Entscheidungsstichwort (Thema)
Arbeitslosenhilfe. Bedürftigkeitsprüfung. Einkommensbegriff. Verlustabzug
Orientierungssatz
1. Der Einkommensbegriff des § 138 AFG ist eigenständig und nicht an steuerrechtliche Vorschriften gebunden. Es ist bedeutungslos, ob der als Einkommen anzusetzende Gewinn steuerpflichtig ist (hier Verlustabzug).
2. Bei Selbständigen besteht das Einkommen in dem dem jeweiligen Zeitraum rechnerisch zuzuordnenden Teil des Jahresgewinns.
Nachgehend
Tatbestand
Der Rechtsstreit betrifft die Frage, ob der Kläger an die Beklagte einen Teil der für den Zeitraum vom 1. Januar 1993 bis 31. Dezember 1993 gezahlten Arbeitslosenhilfe (Alhi) zurückzahlen muss.
Der ... 1966 geborene, verheiratete Kläger, Vater zweier 1989 und 1992 geborener Kinder, bezog von der Beklagten Arbeitslosengeld (Alg). Nach Erschöpfung dieses Anspruchs bewilligte das Arbeitsamt (AA) mit Bescheid vom 22. September 1992/4. Dezember 1992 Anschluss-Alhi ab 9. September 1992 bis zum 31. Juli 1993 (Leistungsgruppe C/1, Bemessungsentgelt: 710,-- DM; Nettolohnersatzquote: 58 %, wöchentliche Leistung 297,60 DM = 49,60 DM täglich). Im Jahre 1993 wies die Steuerkarte des Klägers als Steuermerkmale die Steuerklasse III mit zwei Kinderfreibeträgen auf.
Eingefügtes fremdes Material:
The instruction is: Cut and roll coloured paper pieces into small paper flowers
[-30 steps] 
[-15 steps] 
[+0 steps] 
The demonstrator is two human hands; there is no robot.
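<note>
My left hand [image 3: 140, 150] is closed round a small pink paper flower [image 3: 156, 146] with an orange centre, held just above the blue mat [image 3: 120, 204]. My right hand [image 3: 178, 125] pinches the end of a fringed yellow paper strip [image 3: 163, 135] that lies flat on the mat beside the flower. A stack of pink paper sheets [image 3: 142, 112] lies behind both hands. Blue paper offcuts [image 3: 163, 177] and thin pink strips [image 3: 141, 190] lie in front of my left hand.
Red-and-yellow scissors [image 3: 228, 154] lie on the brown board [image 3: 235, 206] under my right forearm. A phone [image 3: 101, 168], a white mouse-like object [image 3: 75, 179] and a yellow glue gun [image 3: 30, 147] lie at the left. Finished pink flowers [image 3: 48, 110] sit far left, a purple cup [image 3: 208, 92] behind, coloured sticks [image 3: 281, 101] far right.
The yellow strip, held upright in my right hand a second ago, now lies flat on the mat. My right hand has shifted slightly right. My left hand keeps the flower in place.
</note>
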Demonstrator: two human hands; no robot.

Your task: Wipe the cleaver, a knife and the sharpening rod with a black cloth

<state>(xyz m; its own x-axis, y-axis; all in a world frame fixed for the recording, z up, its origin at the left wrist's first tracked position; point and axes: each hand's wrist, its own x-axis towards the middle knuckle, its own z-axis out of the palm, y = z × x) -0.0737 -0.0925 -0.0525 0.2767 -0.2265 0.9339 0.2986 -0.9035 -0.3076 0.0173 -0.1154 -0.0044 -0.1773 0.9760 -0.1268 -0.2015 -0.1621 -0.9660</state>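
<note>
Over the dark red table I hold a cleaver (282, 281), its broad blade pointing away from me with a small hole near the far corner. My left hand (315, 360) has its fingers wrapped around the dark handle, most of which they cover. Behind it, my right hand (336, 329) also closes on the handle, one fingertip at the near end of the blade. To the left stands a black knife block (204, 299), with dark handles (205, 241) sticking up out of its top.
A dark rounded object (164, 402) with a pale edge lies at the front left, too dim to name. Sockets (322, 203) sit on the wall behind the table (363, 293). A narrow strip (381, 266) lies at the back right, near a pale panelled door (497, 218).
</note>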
Auf seinen Antrag bewilligte das AA mit Bescheid vom 20. Juli 1993 Alhi für den neuen Bewilligungsabschnitt ab 2. August 1993 bis 31. Juli 1994 (Leistungsgruppe C/1; Bemessungsentgelt 750,-- DM; Nettolohnersatzquote: 58 %; wöchentliche Leistung: 312,-- DM = 52,-- DM täglich).
In seinem Antrag gab der Kläger an, seit 1. Juni 1993 für zwei Stunden täglich einem Familienangehörigen zu helfen und Erziehungsgeld seit Dezember 1992 zu beziehen. Wesentliche Änderungen der Einkommensverhältnisse der Angehörigen verneinte er. Nachdem am 15. Juli 1993 das AA eine Nebenverdienstbescheinigung ab Juni 1993 angefordert hatte, teilte der Kläger am 27. Juli 1993 mit, dass er Nebeneinkünfte nicht habe, weil er seiner Ehefrau zwei Stunden täglich aushelfe. Der Kläger gab erstmals am 3. August 1993 dem AA an, dass die Ehefrau einen eigenen Betrieb führe.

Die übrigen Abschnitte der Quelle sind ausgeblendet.